Interval Scan

When a query includes a condition on the designated timestamp, QuestDB performs an Interval Scan.

For a breakdown of interval syntax in time-based queries, see the WHERE clause reference.

How Interval Scan works

This process involves:

  1. Analyzing the condition: QuestDB examines the query to identify the conditions applied to the designated timestamp.
  2. Extracting a list of timestamp intervals: Based on the condition, QuestDB determines the specific intervals of time that need to be scanned.
  3. Performing a binary search for each interval's scan boundaries in the designated timestamp column: For each identified interval, QuestDB uses a binary search to quickly find the start and end points of the interval in the timestamp column. A binary search is a fast search algorithm that finds the position of a target value within a sorted array, which in this case is a sorted timestamp column.
  4. Scanning table data only within the found boundaries: QuestDB then scans only the rows of the table that fall within these boundaries, significantly reducing the amount of data that needs to be processed.

The Interval Scan is possible because tables with a designated timestamp store data in timestamp order. This allows QuestDB to efficiently skip over data that falls outside the relevant intervals. However, it's important to note that Interval Scan does not apply to the results of sub-queries, as the data returned from a sub-query is not guaranteed to be in timestamp order.

Interval scan.

EXPLAIN Interval Scan

You can determine whether an Interval Scan is used to execute a query using the EXPLAIN command.

For example, consider the trades table with a timestamp designated timestamp. The following query:

EXPLAIN
SELECT * FROM trades
WHERE timestamp IN '2023-01-20';

Produces this query plan:

QUERY PLAN
DataFrame
    Row forward scan
    Interval forward scan on: trades
      intervals: [("2023-01-20T00:00:00.000000Z","2023-01-20T23:59:59.999999Z")]

The query optimizer reduces scanning to a single interval related to the 2023-01-20 day.

Examples

The following three queries all produce the same Interval Scan plan because they all specify the same time range for the timestamp column, just in different ways:

EXPLAIN
SELECT * FROM trades
WHERE timestamp IN '2023-01-20';

EXPLAIN
SELECT * FROM trades
WHERE timestamp between '2023-01-20T00:00:00.000000Z' and '2023-01-20T23:59:59.999999Z';

EXPLAIN
SELECT * FROM trades
WHERE timestamp >= '2023-01-20T00:00:00.000000Z' and timestamp <= '2023-01-20T23:59:59.999999Z';

The Interval Scan plan looks like this:

QUERY PLAN
DataFrame
    Row forward scan
    Interval forward scan on: trades
      intervals: [("2023-01-20T00:00:00.000000Z","2023-01-20T23:59:59.999999Z")]

If need to scan more than one interval, you can use the timestamp IN operator:

EXPLAIN
SELECT * FROM trades
WHERE timestamp IN '2023-01-01;1d;1y;2';

This query results in an Interval Scan plan that includes two intervals:

QUERY PLAN
DataFrame
    Row forward scan
    Interval forward scan on: trades
      intervals: [(2023-01-01T00:00:00.000000Z,2023-01-02T23:59:59.999999Z), (2024-01-01T00:00:00.000000Z,2024-01-02T23:59:59.999999Z)]

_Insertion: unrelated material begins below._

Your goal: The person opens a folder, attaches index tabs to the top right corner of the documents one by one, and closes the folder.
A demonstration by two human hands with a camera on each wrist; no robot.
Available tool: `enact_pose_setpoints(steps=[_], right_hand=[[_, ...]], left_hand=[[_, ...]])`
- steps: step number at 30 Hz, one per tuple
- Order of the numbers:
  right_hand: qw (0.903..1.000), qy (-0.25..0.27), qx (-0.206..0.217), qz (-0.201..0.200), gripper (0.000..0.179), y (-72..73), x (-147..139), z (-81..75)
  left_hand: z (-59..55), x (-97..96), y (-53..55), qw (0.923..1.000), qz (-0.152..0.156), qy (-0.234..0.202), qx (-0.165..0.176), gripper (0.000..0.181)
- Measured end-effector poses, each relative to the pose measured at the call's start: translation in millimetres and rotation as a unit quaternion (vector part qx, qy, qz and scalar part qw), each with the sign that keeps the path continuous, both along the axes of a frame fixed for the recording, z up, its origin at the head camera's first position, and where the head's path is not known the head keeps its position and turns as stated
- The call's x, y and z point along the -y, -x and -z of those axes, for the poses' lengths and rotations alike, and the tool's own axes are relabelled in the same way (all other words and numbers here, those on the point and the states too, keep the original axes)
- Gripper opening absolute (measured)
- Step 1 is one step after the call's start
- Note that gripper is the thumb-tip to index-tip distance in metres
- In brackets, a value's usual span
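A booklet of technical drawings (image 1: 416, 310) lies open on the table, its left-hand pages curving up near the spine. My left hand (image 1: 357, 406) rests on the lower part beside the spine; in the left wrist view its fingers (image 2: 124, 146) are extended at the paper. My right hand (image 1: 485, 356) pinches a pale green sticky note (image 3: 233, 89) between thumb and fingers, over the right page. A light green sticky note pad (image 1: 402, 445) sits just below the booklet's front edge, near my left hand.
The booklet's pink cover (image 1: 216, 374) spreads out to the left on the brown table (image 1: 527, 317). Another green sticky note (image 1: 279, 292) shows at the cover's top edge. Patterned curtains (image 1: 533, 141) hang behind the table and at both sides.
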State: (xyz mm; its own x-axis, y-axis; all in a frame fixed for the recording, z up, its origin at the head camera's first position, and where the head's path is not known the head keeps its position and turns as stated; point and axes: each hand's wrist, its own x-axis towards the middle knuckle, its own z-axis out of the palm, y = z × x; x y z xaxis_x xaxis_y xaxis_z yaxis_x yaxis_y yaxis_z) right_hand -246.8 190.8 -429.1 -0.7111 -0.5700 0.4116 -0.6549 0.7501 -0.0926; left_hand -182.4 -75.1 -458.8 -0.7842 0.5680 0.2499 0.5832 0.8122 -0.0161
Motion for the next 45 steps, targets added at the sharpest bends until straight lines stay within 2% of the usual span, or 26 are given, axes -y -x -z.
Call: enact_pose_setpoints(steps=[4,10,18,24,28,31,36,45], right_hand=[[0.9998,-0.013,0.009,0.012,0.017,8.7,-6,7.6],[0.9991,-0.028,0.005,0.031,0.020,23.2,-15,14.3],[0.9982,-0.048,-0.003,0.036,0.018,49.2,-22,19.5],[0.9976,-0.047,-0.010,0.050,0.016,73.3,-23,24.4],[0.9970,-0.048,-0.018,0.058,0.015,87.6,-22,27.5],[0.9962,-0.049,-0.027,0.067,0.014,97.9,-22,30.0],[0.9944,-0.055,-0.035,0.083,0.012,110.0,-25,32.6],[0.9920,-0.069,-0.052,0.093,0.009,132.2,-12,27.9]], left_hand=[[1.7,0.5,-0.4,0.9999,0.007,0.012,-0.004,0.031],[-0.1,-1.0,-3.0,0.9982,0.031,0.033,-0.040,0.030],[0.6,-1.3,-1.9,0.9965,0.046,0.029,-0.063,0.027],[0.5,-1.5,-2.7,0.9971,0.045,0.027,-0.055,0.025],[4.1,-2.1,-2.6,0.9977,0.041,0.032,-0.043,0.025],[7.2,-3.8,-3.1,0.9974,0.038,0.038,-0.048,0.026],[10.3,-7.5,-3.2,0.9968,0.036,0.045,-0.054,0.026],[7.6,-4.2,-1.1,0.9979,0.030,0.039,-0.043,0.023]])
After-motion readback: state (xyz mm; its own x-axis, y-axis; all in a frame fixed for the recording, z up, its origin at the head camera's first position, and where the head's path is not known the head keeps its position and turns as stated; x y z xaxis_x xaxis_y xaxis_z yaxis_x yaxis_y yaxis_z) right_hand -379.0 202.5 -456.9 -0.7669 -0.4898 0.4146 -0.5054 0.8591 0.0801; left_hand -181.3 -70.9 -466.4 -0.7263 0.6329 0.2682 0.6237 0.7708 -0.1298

The table scan is limited to these two intervals:

  • <2023-01-01T00:00:00.000000Z,2023-01-02T23:59:59.999999Z>
  • <2024-01-01T00:00:00.000000Z,2024-01-02T23:59:59.999999Z>

If a table doesn't have a designated timestamp, you can declare one using the timestamp(columnName) function.

For example, the following query results in a full scan with an Async Filter, which is a process that scans the entire table without taking advantage of the designated timestamp:

EXPLAIN
SELECT * FROM trades_nodts
WHERE timestamp IN '2023-01-20'

However, if you declare a designated timestamp:

EXPLAIN
SELECT * FROM trades_nodts timestamp(timestamp)
WHERE timestamp IN '2023-01-20'

It results in an Interval Forward Scan.

Note that declaring a designated timestamp only works if the data is truly ordered. For example, if data are sorted in ascending order by the timestamp. Otherwise the result is undefined, meaning that the query may not return the expected results.